Oxford duo dream phone channel the sugar rush on debut EP.

The ten-minute collection is irresistibly fun and inspiringly open to all manner of influences.

Words: Lloyd Bolton

From the first note of ‘dream phone’ by dream phone there recurs one insistent thought: “Yes, yes, yes.” After a robotic count-in, ‘Strut’ locks into a gliding groove, growing into a sparkly homemade party starter. Though humble about their process – which they told us involved indulging “sillier ideas” and making time for “snacking and TV breaks” – dream phone have created a complete package, a world to get lost in. Their soundscapes are epic, undercut by knowingly ridiculous autotune vocals and an infectious enthusiastic energy.

Musically, the EP is joyously overstimulating, the artificial vocals playing against inherently exciting synth flares and bouncing bass arpeggios. The style centres on a kind of DIY hyperpop-inspired the band describe as ‘glitch pop’, but encompasses a huge range of musical touchstones. The euphoric ‘one, two, three’ of the chorus of ‘bad girls’ is pure Le Tigre. ‘hell’ swirls around like an air dancer before zeroing in on a chorus that feels like a choked version of a mid-2000s pop song. There is even something of The Cramps in there, as dream phone adoringly mutilate pop culture of years gone by. These are modern pop songs at heart, undercut by ironic lyrics, a charmingly obnoxious mangled vocal sound, and elemental synths. The collection is just under ten minutes long and, appropriately, leaves no room for anything but the most essential, instantly gratifying moments.

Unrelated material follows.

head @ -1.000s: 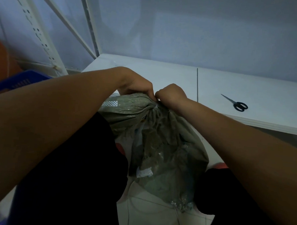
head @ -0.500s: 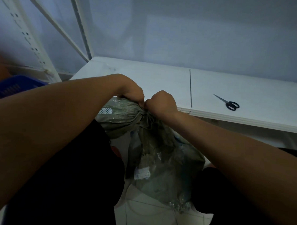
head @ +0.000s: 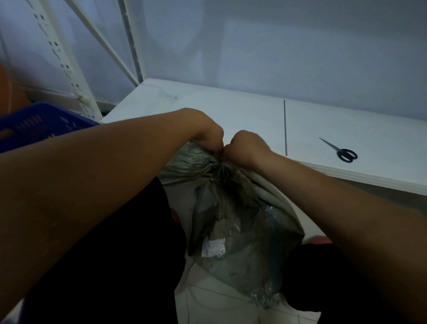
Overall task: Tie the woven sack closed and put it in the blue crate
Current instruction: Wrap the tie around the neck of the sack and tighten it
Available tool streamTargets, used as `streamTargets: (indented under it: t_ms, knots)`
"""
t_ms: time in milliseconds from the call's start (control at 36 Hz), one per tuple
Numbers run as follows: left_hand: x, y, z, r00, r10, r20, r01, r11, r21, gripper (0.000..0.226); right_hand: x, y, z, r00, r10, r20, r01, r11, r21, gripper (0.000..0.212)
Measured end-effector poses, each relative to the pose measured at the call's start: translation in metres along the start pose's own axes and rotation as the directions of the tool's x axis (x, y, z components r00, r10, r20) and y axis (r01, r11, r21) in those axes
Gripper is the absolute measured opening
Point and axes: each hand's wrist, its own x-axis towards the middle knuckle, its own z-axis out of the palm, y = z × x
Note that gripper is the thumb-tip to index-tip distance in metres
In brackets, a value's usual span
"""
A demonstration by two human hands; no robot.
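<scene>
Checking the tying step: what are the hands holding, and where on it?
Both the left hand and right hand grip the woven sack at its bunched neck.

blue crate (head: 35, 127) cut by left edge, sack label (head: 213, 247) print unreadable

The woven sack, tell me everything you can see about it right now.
The woven sack is grey-green, semi-sheer woven plastic, crumpled, with a small white label low on its front. It hangs upright between the person's dark-clad legs over the pale floor, its frayed bottom corner lowest. Its neck is gathered tight, pinched from either side by the left hand and right hand. Whether a knot exists is hidden.
</scene>
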Motion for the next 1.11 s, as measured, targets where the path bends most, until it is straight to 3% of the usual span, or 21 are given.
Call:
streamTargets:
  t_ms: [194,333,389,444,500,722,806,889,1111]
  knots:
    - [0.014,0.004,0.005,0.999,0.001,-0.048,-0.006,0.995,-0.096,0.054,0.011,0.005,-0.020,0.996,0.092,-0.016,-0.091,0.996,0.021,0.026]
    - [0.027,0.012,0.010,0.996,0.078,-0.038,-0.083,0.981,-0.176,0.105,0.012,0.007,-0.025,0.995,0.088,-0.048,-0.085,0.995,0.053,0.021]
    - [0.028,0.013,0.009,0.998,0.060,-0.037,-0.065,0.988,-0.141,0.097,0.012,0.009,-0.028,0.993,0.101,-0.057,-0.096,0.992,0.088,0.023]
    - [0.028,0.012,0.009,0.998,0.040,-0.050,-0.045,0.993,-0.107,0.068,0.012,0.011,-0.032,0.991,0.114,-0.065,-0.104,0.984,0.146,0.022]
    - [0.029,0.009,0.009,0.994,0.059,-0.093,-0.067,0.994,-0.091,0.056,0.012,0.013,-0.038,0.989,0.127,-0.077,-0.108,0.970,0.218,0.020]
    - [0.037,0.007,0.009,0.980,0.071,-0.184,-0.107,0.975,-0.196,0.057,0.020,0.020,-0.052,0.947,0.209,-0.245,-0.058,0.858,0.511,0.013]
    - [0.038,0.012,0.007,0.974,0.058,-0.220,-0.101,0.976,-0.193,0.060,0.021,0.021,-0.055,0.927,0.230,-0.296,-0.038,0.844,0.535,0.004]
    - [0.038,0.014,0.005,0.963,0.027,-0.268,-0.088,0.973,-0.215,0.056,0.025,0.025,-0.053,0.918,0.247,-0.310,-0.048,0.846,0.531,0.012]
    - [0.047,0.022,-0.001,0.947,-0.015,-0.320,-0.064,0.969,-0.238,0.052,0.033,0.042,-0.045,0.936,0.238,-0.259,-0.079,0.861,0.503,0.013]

dream phone is an expression of uninhibited joy and pure punk attitude, coloured by contemporary sense of the fine line between bingeing Buffy and living out a popstar fantasy. Their EP welcomes us into an exciting new world, unapologetically immediate and strangely familiar, composed as it is of a collage of pop references, chewed up and spat out in the wrong order. Irrepressibly energetic and inspiringly open to all manner of influences, it is an outstanding debut.